# Segmenting & Clustering Neighborhoods in Toronto

### Introduction

This notebook has steps to explore, segment and cluster the neighborhoods in the city of Toronto. There are steps to get the raw html data from web, scrpe through the data and extract the required details. Once the details are available, 

###  1. Import all required libraries

In [146]:
# Import the required libraries
import pandas as pd
import requests
from bs4 import BeautifulSoup as Soup

### 2. Get HTML data into dataframe

This step will go out to the website and get the raw HTML code which will then be converted to readable format and eventually to a dataframe

In [149]:
# Initialize the path and get data
web_path = "https://en.wikipedia.org/wiki/List_of_postal_codes_of_Canada:_M"
html_source = requests.get(web_path).text

#Use lxml parser
html_data = Soup(html_source,'lxml')

#Find all the table entries from the html source and create table list
table = html_data.find_all('table', class_="wikitable sortable")
table_ls = pd.read_html(str(table))


# Create Dataframe with the columns from the html source
columns = [table_ls[0][0][0],table_ls[0][1][0],table_ls[0][2][0]]
table_df = pd.DataFrame(columns = columns)

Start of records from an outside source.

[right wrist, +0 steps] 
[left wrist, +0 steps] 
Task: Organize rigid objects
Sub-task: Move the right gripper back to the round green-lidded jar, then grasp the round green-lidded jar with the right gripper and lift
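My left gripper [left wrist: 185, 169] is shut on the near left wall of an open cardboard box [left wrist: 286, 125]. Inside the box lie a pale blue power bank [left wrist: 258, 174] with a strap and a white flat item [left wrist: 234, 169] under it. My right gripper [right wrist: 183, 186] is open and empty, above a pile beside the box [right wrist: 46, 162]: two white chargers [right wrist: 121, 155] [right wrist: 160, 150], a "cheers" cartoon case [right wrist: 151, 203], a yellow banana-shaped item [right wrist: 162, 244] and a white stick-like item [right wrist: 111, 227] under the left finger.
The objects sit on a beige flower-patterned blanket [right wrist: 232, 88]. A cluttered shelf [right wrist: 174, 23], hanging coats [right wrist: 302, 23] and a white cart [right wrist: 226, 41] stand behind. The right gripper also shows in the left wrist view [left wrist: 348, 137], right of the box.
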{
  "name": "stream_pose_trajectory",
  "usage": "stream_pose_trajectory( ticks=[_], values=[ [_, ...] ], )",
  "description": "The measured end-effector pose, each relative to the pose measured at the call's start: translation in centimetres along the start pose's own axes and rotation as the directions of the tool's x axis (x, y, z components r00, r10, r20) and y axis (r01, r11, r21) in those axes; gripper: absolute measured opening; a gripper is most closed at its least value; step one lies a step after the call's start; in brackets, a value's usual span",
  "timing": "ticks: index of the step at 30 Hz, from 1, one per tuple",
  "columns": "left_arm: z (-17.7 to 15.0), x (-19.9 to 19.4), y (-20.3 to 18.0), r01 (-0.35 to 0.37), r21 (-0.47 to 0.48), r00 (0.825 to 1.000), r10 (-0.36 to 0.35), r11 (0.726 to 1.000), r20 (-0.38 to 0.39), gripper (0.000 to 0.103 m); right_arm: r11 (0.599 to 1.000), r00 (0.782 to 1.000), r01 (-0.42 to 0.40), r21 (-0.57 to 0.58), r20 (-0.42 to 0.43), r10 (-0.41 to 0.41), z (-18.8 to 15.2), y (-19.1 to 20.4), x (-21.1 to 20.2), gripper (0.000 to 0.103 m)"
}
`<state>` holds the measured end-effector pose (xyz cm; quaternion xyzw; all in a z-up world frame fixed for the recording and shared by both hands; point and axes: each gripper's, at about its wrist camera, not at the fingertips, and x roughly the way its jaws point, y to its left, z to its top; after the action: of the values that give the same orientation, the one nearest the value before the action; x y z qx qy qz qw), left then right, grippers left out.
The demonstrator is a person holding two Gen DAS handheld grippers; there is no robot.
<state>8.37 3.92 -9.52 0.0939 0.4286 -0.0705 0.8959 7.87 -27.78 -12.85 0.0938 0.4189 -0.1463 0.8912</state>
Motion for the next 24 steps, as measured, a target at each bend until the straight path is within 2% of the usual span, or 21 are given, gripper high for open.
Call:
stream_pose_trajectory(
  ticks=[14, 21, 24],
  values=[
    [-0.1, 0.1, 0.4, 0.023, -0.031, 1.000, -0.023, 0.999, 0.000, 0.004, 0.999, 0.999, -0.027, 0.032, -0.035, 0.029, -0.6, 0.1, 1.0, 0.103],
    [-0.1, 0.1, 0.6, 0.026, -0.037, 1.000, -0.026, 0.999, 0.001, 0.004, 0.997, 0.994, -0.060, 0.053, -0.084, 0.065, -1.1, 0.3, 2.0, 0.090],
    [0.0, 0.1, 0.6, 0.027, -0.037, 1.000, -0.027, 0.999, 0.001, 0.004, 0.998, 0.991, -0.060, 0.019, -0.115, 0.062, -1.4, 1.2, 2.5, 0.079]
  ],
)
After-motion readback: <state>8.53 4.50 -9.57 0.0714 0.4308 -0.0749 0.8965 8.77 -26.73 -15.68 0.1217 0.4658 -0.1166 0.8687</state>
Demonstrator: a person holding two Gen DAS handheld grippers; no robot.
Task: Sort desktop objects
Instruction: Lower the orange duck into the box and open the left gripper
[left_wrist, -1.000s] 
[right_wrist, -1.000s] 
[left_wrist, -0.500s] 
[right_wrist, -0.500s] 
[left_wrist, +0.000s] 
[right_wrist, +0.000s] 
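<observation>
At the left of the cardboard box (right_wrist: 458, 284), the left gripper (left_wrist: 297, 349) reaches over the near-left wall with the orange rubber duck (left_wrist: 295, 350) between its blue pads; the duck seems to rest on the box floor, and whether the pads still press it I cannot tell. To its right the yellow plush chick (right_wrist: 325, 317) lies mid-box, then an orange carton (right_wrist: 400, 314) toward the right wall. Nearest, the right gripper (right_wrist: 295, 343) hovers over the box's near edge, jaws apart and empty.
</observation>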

#Loop through the table list and append each entry to the dataframe
for i in range(len(table_ls[0])-1):
    data = {table_ls[0][0][0]:table_ls[0][0][i+1],table_ls[0][1][0]:table_ls[0][1][i+1],table_ls[0][2][0]:table_ls[0][2][i+1]}
    table_df = table_df.append(data,ignore_index = True)

table_df.head()

Unnamed: 0,Postcode,Borough,Neighbourhood
0,M1A,Not assigned,Not assigned
1,M2A,Not assigned,Not assigned
2,M3A,North York,Parkwoods
3,M4A,North York,Victoria Village
4,M5A,Downtown Toronto,Harbourfront


### 3. Pre-process the data

This step will remove the rows that has Borough value set as "Not Assigned". The duplicate rows in the dataframe are flagged using the _Is Duplicate_ value. Move the non-duplicate values to the final data frame

In [150]:
#Drop the rows that has Borough = Not Assigned
drop_idx = table_df[table_df["Borough"] == "Not assigned"].index
table_df.drop(drop_idx,inplace = True)
table_df.reset_index(drop=True,inplace = True)
table_df["Is_Duplicate"] = table_df.duplicated(subset = "Postcode",keep=False) 

#Create dataframe with only the duplicate values
table_df2 = table_df[table_df["Is_Duplicate"]==True]
table_df2.reset_index(drop=True,inplace = True)
table_df2.set_index("Postcode")
table_df2.sort_index(inplace=True)

#Move non-duplicates to final dataframe
neigh_df = table_df[table_df["Is_Duplicate"] == False ]
neigh_df.reset_index(drop=True,inplace = True)
neigh_df.set_index("Postcode")
neigh_df.sort_index(inplace=True)
neigh_df.head()

Unnamed: 0,Postcode,Borough,Neighbourhood,Is_Duplicate
0,M3A,North York,Parkwoods,False
1,M4A,North York,Victoria Village,False
2,M7A,Queen's Park,Not assigned,False
3,M9A,Etobicoke,Islington Avenue,False
4,M3B,North York,Don Mills North,False


### 4. Process duplicates and combine values

This step will loop through the duplicates dataframe and combine the _Neighbourhood_ values. The combined values along with _Postcode_ and _Borough_ are appended to the final dataframe. 

In [151]:
#Get the values of the first row
code = table_df2.iloc[0]["Postcode"]
hood = table_df2.iloc[0]["Neighbourhood"]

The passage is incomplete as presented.